▶ Work instructions:
Find the word "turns" in the material below and gather every line that contains it.

▶ Information provided:
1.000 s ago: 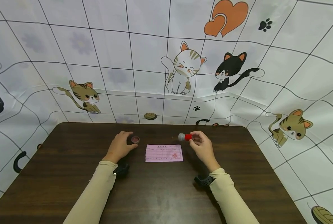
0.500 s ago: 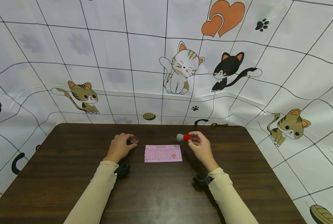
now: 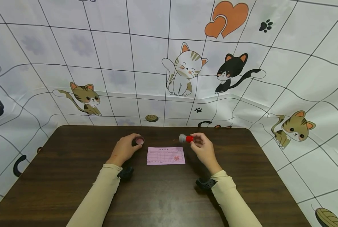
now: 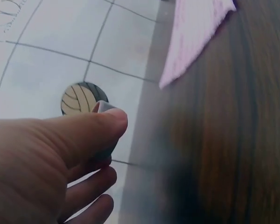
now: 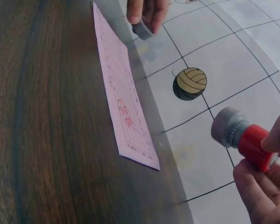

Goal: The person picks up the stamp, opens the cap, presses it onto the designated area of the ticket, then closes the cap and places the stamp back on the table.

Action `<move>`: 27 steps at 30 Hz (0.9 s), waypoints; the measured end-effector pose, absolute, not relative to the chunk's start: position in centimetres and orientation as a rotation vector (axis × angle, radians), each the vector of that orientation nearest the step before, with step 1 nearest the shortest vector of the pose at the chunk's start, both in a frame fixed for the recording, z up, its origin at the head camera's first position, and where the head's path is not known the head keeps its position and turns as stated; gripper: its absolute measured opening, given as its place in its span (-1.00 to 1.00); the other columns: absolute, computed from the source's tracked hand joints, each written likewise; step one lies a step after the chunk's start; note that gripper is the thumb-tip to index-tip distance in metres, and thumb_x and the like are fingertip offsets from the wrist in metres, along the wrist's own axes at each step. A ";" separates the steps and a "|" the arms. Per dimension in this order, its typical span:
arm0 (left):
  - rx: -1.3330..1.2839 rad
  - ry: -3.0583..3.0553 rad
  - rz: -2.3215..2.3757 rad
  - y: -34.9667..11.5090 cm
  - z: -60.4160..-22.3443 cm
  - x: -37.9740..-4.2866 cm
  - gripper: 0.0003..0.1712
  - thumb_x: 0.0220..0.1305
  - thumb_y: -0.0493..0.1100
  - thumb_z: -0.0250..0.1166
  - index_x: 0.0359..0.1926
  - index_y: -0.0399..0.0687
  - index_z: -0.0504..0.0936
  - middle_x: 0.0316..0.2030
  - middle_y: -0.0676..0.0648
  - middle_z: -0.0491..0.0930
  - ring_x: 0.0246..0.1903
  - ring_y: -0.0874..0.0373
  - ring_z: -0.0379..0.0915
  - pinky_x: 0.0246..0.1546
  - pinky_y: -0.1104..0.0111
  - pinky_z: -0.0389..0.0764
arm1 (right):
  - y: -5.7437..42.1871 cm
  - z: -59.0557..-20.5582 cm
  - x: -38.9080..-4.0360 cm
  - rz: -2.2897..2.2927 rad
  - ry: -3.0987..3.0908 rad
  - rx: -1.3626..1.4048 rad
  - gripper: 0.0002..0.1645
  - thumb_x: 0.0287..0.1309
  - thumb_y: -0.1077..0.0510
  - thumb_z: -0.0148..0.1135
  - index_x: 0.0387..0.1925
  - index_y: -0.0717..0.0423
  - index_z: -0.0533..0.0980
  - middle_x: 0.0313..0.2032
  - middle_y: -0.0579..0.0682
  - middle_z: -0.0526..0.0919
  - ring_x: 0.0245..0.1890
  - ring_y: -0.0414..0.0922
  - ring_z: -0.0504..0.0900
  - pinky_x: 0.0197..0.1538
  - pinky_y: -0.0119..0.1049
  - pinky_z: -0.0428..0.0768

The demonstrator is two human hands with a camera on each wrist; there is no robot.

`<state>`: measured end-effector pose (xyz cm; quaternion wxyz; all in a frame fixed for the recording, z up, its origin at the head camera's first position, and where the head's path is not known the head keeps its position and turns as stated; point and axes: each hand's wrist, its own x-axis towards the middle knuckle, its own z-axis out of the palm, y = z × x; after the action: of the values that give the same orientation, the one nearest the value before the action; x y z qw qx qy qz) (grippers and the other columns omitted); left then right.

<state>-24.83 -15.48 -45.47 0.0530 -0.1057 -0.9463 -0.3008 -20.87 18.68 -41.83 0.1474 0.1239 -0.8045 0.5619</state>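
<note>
My left hand [image 3: 124, 148] pinches a small round grey cap [image 3: 139, 140] between thumb and fingers, its reddish inside turned up. In the left wrist view the thumb hides most of the cap [image 4: 101, 106]. At the right, my right hand [image 3: 205, 148] grips a stamp [image 5: 253, 145] by its red body, with the round grey head pointing left. Between the hands a pink printed slip [image 3: 160, 155] lies on the table, bearing a red round imprint [image 3: 176, 158] near its right end.
The dark wooden table [image 3: 157, 195] ends at a white sheet [image 3: 149, 78] printed with cats and grid lines, hanging behind it. A tiny reddish speck [image 3: 174, 139] shows beyond the slip. Each wrist wears a black band [image 3: 205, 183].
My left hand has shifted slightly to the right with the cap, which now shows more of its inside. The right hand with the stamp and the slip stay about where they were.
</note>
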 end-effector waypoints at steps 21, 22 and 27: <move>-0.538 -2.769 -0.936 -12.9 -42.8 -23.6 -0.41 0.36 -0.05 0.43 0.35 -0.08 0.55 0.13 -0.11 0.65 0.12 -0.06 0.59 0.18 -0.05 0.57 | 18.0 -41.3 -20.5 1.614 -2.294 0.444 -0.65 0.22 0.53 0.26 0.05 0.50 0.52 -0.02 0.40 0.67 -0.07 0.24 0.70 0.02 -0.35 0.69; -0.537 -2.770 -0.948 -12.8 -42.7 -23.6 -0.41 0.36 -0.05 0.44 0.35 -0.08 0.55 0.13 -0.11 0.65 0.12 -0.05 0.59 0.18 -0.04 0.57 | 18.0 -41.6 -20.7 1.616 -2.286 0.448 -0.65 0.22 0.54 0.25 0.05 0.50 0.52 -0.02 0.40 0.67 -0.07 0.25 0.70 0.01 -0.40 0.68; -0.527 -2.778 -0.977 -12.4 -42.4 -23.3 -0.47 0.32 -0.04 0.47 0.25 -0.03 0.58 0.11 -0.07 0.66 0.11 -0.02 0.59 0.16 -0.03 0.59 | 18.3 -43.6 -22.0 1.598 -2.279 0.444 -0.65 0.23 0.52 0.27 0.05 0.39 0.54 -0.01 0.33 0.68 -0.07 0.19 0.71 0.00 -0.44 0.67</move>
<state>-23.25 -12.43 -42.39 0.0750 -0.1757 -0.9260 -0.3256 -21.97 18.31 -43.56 0.1606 0.1554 -0.7981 0.5596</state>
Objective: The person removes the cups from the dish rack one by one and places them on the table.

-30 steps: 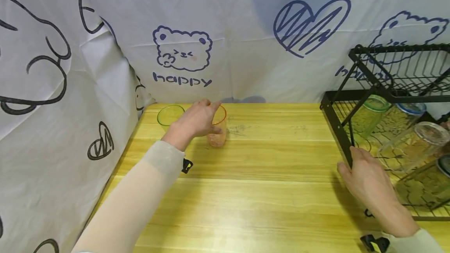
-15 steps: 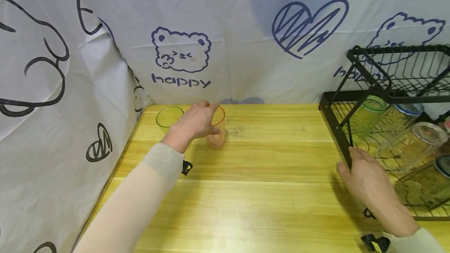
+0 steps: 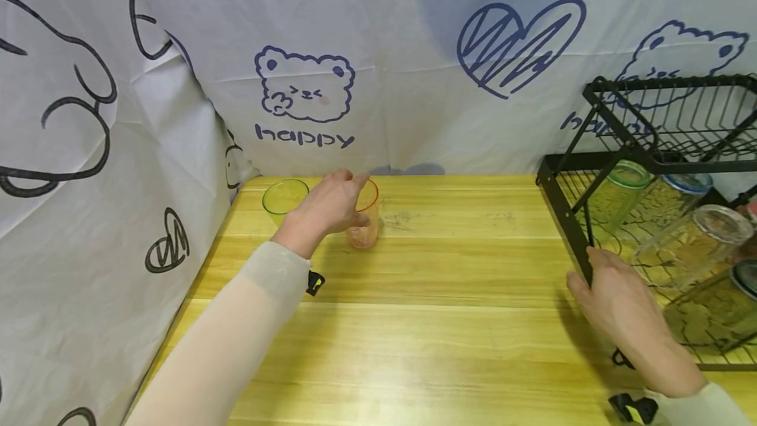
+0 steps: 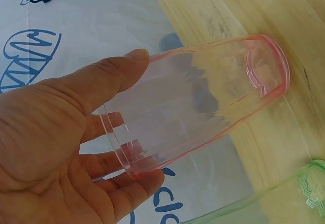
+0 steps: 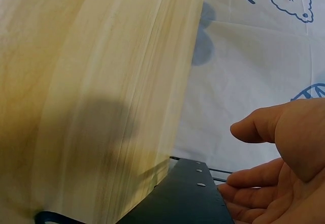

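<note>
My left hand (image 3: 331, 206) holds a clear pink cup (image 3: 362, 234) near its rim, at the far left of the wooden table. In the left wrist view the thumb lies on one side of the cup (image 4: 203, 99) and the fingers on the other. A clear green cup (image 3: 282, 206) stands to the left, partly hidden behind my hand and wrist. On the right, my right hand (image 3: 623, 307) is at the side bar of a black wire rack (image 3: 568, 215). Its fingers (image 5: 256, 178) lie loosely by the bar, with the thumb apart; firm contact cannot be told.
The rack's lower level holds several glasses, among them a green-rimmed one (image 3: 627, 192), a clear one (image 3: 688, 248) and a dark-rimmed one (image 3: 712, 314). An upper wire shelf (image 3: 698, 137) overhangs them. A white printed cloth (image 3: 408, 117) hangs behind and left of the table (image 3: 449, 321).
</note>
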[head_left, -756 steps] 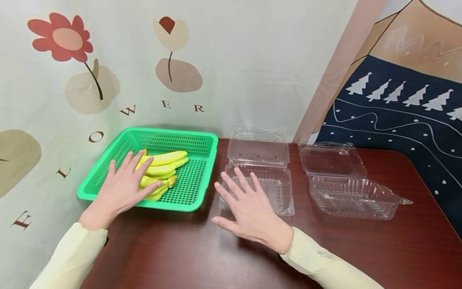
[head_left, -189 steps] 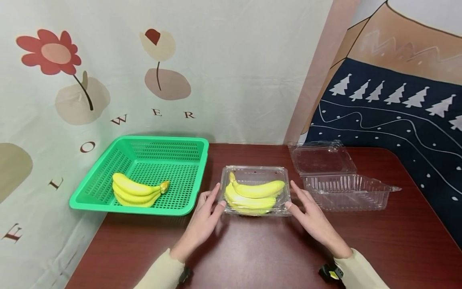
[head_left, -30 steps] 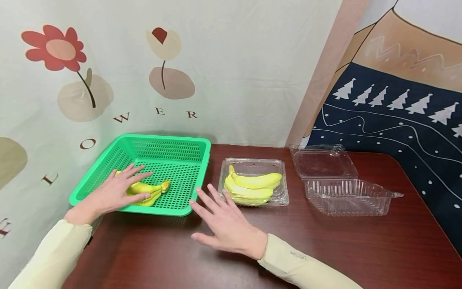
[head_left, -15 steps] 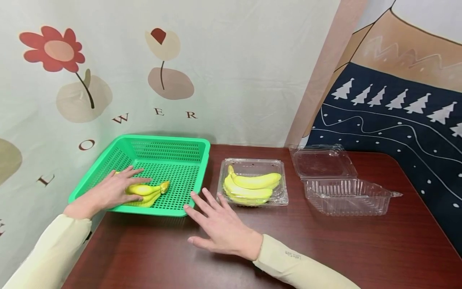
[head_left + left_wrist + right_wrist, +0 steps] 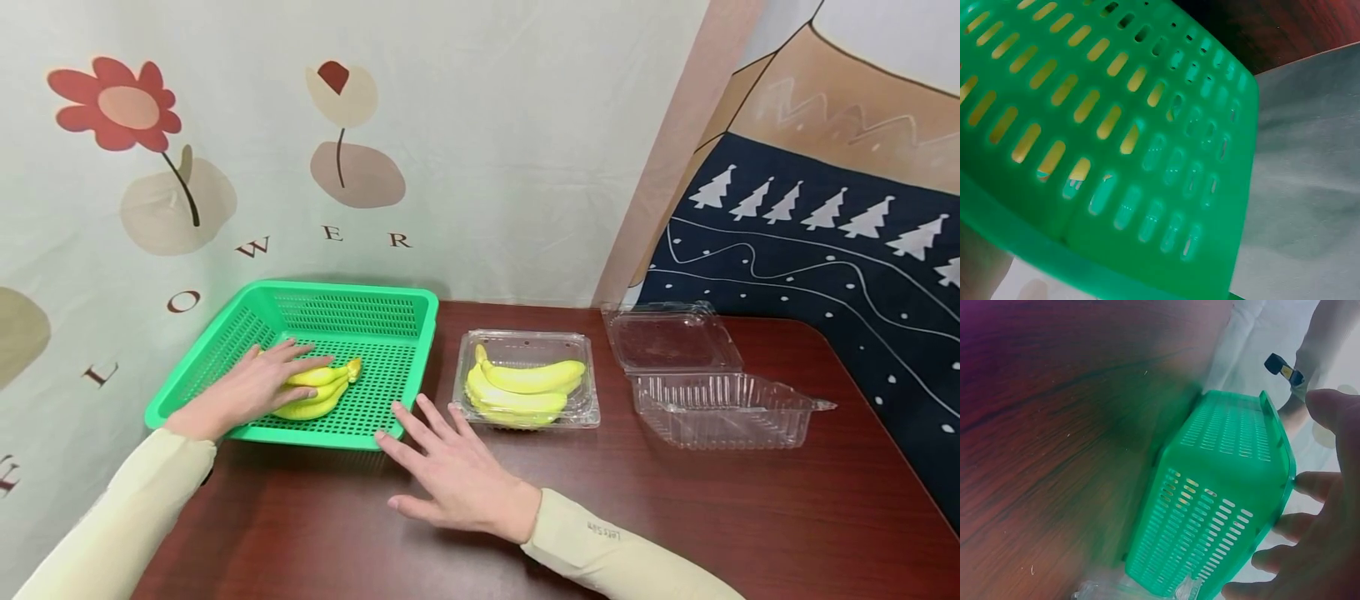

▶ Exercise result:
Action `<move>`: 27 steps at 30 Hz (0.9 s), waypoints; the measured end-effector pose, absolute, not relative to the chunk's start: position in centimetres and orientation as a rotation vector (axis × angle, radians), each the vector of that orientation nearest the step before, with step 1 nearest the shortest vector of the pose at the chunk's start, both in a frame fixed for the recording, z up, its origin at the head camera's first position, and where the head's path is not known the head keeps its position and turns as stated; gripper: its absolute measured opening, given as its place in its span (-1.00 to 1.00); the other columns: absolute, computed from the source's tracked hand joints, each written likewise; step one lies a step after the chunk's start; note that gripper is the thumb-tip to index-tip distance in metres, and thumb_x and the like are fingertip offsets from the wrist in metres, along the wrist's own axes at each step. A ";" separates the steps and a "|" the arms. Per dimension in this order, its typical span:
`<state>`: measured end-effector pose (xyz cm; quaternion wxyz; all in a frame fixed for the recording, z up, its origin at the head camera's first position, and where the head's path is not known the head keeps its position and turns as stated; point and axes: each hand's wrist, its own x-axis towards the middle knuckle, its own z-axis out of the palm, y = z × x; after the action: of the values that give the same orientation, the one nearest the value before the action; x y z qw qx qy qz) (grippers and the other columns omitted); left then right.

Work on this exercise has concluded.